The authors present a retrospective registry study that attempts to assess the effectiveness of “Paramedic Judgement” (PJ) as it relates to both over and under triage rates, comparing it to their standard objective criteria (SC) for activation. They define over and under triage using the standard Cribari Matrix. The study was conducted a large urban trauma center, with a multi-tiered activation system and the authors include 1835 patients in their final analysis. When looking at PJ compared to SC for full trauma team activation, they find that PJ alone leads to an over triage rate of roughly 69% compared to 55% in the SC group. Under triage was 1.2% in the PJ group and .13% in the SC group. Therefore, the percentage of correctly triaged patients was 30% in the PJ group compared to 45% in the SC group. On multivariate analysis, PJ was 2.05 times as likely to result in over triage of a patient compared to the SC group (p<.01). Older age patients (>55 years old) were less likely to be over triaged in both groups, whereas black patients were 1.93 times more likely to over triaged compared to whites. Finally, they present data related to the Need for Emergent Interventions in both the SC and PJ groups and find that patients triaged by PJ are less likely to require blood transfusion, a central line or an angiogram in the first six hours after admission. In their discussion, they note a paucity of data looking specifically at PJ as an effective criterion for correct pre-hospital triage, with certain studies supporting it and others questioning its accuracy. They conclude that, based on their results, objective criteria are more effective and accurate that paramedic judgement for pre-hospital triage.

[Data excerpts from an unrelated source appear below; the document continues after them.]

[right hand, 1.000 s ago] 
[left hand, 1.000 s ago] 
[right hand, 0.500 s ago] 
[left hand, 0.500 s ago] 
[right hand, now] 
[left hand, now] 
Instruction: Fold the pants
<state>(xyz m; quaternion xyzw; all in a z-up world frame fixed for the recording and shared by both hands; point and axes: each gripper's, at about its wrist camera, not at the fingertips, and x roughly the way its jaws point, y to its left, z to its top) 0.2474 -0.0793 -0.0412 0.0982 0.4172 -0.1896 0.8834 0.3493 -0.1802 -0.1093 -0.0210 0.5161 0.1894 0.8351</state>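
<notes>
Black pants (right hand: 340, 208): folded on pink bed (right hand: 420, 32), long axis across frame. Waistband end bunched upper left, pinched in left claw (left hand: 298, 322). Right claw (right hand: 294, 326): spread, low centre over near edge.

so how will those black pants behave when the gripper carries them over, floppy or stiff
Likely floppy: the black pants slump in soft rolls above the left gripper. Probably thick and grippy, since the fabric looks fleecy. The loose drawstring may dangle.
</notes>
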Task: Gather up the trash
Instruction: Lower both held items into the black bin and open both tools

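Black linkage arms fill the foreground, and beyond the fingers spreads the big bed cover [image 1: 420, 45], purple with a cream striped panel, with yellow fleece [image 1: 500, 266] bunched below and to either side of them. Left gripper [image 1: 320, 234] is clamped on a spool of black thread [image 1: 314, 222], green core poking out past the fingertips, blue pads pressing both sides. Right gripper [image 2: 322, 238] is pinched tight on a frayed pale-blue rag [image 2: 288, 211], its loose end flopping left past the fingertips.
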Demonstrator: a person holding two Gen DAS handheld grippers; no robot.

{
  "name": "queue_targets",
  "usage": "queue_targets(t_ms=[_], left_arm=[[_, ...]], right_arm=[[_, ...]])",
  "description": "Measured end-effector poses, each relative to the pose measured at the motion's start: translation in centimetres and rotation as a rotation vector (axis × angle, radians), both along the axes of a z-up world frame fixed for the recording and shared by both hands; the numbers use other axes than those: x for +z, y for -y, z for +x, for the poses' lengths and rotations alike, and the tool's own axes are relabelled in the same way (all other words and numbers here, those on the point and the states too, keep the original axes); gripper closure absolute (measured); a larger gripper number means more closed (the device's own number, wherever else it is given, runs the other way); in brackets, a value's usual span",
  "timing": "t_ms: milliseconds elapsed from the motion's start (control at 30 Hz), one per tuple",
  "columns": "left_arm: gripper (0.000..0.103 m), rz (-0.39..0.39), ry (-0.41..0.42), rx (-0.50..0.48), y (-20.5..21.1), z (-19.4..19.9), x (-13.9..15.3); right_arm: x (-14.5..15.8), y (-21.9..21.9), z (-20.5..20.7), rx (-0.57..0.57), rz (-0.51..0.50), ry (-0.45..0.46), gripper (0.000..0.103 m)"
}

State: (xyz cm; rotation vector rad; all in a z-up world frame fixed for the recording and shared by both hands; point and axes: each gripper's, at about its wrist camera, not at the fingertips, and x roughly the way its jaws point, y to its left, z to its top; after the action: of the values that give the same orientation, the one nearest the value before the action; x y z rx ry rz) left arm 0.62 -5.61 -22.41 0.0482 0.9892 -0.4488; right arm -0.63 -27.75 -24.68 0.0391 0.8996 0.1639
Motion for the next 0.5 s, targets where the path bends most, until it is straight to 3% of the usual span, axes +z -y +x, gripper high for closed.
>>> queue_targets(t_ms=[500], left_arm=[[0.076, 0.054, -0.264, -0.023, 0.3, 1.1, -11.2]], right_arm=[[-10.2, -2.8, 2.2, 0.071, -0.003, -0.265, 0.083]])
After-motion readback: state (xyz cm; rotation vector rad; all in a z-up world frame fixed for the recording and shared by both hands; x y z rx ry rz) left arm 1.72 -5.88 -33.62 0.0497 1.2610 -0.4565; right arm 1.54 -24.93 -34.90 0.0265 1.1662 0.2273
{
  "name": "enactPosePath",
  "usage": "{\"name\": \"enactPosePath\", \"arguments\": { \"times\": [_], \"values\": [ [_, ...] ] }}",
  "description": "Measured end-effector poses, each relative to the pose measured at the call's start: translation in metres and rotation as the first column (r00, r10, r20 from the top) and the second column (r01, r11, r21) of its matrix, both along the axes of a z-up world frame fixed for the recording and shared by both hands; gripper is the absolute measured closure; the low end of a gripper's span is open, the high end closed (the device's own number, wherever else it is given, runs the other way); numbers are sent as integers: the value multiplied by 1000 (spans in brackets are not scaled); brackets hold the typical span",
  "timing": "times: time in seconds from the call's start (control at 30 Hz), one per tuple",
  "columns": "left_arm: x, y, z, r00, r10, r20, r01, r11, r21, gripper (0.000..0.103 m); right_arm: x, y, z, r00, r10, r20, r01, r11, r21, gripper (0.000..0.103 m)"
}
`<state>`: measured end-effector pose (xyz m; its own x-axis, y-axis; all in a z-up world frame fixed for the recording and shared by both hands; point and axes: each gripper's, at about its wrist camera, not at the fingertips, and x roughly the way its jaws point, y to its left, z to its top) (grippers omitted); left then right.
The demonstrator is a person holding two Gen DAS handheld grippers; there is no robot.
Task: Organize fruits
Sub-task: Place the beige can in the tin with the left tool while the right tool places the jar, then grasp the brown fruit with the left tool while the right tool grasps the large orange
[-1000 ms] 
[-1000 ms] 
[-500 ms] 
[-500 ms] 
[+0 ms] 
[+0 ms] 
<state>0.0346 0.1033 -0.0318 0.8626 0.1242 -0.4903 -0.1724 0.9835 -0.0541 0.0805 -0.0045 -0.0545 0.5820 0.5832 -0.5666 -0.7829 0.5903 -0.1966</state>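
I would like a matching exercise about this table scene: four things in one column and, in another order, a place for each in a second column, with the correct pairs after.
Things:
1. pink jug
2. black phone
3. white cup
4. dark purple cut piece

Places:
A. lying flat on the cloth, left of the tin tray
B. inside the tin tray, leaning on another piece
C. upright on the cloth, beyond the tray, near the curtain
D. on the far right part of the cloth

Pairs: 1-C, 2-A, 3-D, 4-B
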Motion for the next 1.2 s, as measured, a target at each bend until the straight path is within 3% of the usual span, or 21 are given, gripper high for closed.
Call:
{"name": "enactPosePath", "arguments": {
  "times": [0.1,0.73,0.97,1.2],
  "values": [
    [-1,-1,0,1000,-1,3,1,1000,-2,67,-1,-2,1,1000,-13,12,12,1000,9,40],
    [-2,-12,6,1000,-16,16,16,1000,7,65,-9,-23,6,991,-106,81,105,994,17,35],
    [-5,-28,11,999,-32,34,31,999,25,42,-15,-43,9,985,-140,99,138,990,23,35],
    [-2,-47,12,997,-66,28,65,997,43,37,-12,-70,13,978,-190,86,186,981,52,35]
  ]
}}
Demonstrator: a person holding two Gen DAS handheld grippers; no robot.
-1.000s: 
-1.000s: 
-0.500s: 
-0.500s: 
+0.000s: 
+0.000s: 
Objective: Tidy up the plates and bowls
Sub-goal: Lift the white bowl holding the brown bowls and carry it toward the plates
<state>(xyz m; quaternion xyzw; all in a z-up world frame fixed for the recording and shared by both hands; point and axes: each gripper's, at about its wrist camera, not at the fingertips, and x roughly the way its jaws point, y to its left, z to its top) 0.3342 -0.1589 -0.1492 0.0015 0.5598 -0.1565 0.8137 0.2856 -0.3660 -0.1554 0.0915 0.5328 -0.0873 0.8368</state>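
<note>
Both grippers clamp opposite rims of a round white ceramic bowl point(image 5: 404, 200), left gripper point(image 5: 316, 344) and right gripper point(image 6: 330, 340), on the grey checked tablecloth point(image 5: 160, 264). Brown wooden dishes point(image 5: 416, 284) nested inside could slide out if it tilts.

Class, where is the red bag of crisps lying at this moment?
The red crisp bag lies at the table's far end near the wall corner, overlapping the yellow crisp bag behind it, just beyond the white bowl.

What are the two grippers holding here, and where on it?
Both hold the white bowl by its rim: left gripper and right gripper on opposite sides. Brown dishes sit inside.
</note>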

Accurate triage of trauma patients is a difficult challenge for a busy trauma center and a busy pre-hospital system. The verification process’ emphasis on avoiding under triage inevitably leads to a (sometimes significant) rate of over triage, and this has long been accepted as the cost of preventing patients requiring emergent intervention from being delivered to treatment teams who are incapable of providing these interventions in an expeditious fashion. This study suggests that using paramedic judgement alone is inferior to triaging based on objective criteria. This is not a surprising finding, and the study design is unable to account for variability in paramedic training, various environmental factors and a large number of other, often difficult to measure, pre-hospital variables. As such, the conclusions a reader can take away from this study are somewhat limited, but it again highlights the complexity of pre-hospital triage and should encourage the trauma community to continue the elusive search for a set of clear, objective criteria that will lead to more accurate pre-hospital triage of critically injured patients.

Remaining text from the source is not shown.